● **What is expected**
Report every line below that carries the word "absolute".

● **Supplied data**
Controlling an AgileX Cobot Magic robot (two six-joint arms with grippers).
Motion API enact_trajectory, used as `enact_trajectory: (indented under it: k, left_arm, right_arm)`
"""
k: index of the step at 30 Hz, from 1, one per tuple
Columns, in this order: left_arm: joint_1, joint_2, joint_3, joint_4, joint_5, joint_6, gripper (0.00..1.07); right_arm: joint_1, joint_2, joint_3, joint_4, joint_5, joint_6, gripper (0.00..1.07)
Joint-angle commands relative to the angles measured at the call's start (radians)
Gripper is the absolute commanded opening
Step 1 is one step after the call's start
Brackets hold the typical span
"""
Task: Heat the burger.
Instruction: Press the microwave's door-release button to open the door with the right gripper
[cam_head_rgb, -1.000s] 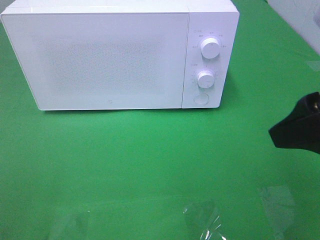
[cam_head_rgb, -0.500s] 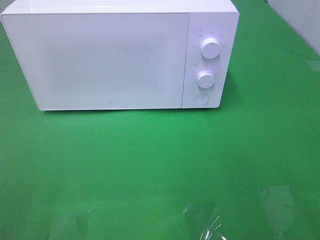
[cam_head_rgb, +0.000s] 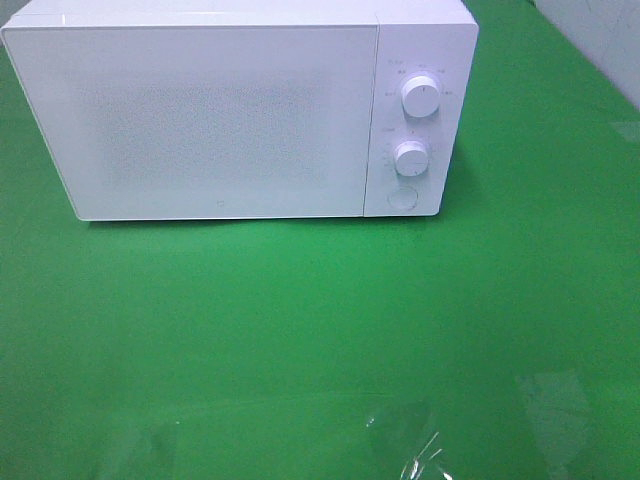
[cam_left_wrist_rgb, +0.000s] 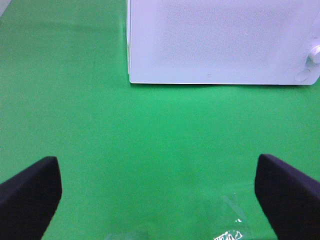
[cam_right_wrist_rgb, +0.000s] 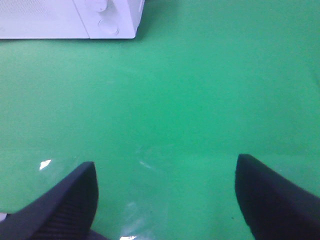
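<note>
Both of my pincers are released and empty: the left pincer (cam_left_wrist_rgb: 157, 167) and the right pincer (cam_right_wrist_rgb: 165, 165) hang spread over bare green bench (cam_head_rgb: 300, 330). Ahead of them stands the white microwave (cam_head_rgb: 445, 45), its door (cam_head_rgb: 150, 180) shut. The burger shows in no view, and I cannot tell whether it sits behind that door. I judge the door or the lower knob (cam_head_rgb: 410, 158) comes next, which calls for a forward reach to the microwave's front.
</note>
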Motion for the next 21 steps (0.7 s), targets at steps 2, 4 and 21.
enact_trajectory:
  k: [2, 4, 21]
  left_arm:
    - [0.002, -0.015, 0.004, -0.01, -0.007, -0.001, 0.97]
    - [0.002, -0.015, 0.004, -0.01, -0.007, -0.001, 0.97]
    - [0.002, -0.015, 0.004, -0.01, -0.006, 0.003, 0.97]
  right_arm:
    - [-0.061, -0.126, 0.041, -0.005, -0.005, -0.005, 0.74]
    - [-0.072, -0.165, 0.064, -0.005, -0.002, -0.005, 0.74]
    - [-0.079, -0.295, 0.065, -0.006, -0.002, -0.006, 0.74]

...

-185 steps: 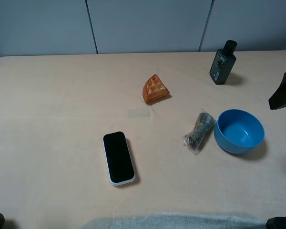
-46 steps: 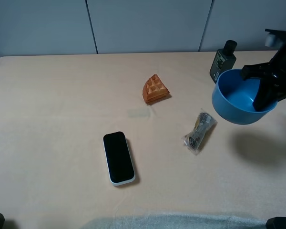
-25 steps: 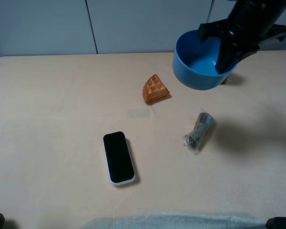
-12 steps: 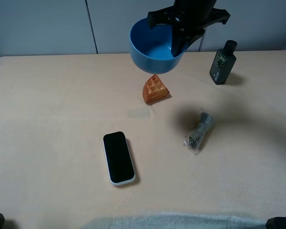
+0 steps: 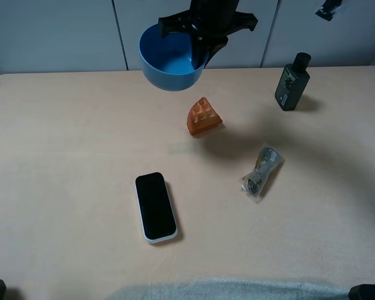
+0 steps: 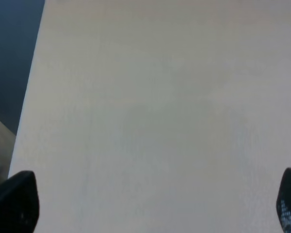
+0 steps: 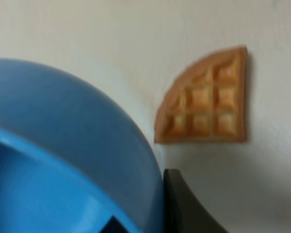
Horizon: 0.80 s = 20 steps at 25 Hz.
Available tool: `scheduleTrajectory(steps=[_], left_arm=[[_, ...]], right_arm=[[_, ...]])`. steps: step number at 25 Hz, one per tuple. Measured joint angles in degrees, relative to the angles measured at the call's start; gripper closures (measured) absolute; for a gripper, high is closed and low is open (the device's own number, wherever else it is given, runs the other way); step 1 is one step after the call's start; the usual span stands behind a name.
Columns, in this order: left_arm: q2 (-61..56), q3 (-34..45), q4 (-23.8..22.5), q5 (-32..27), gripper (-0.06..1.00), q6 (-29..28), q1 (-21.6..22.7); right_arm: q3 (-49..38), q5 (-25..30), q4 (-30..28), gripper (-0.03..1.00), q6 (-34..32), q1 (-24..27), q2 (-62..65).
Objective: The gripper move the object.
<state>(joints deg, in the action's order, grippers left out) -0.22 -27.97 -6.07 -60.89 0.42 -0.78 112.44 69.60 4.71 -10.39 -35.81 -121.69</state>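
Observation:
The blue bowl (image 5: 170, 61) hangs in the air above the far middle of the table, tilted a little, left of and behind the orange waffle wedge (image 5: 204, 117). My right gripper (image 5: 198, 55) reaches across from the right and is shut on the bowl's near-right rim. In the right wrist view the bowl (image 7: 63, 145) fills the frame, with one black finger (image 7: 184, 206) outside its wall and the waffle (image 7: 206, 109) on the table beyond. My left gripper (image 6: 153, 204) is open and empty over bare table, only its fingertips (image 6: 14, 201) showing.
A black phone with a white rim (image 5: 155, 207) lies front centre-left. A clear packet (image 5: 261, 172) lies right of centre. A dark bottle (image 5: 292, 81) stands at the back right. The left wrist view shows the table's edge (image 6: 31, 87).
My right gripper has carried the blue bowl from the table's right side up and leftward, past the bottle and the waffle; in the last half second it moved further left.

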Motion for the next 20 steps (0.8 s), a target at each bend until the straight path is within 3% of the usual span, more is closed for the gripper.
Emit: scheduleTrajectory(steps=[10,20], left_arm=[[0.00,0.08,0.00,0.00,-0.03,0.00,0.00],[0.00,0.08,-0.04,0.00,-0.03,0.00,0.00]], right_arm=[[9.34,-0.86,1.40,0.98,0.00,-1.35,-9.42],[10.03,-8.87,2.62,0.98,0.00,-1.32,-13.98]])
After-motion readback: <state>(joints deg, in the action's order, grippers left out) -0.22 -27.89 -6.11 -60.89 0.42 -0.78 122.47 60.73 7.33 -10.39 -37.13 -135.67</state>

● **Exercise answer**
Gripper is the absolute commanded opening
Available tool: `scheduleTrajectory(steps=[_], left_arm=[[_, ...]], right_arm=[[_, ...]])`. steps: step number at 25 Hz, one per tuple. Measured joint angles in degrees, relative to the angles measured at the call's start; gripper closures (measured) absolute; for a gripper, high is closed and low is open (the device's own number, wherever else it is given, runs the other way); step 1 is one step after the call's start; the usual span stands behind a name.

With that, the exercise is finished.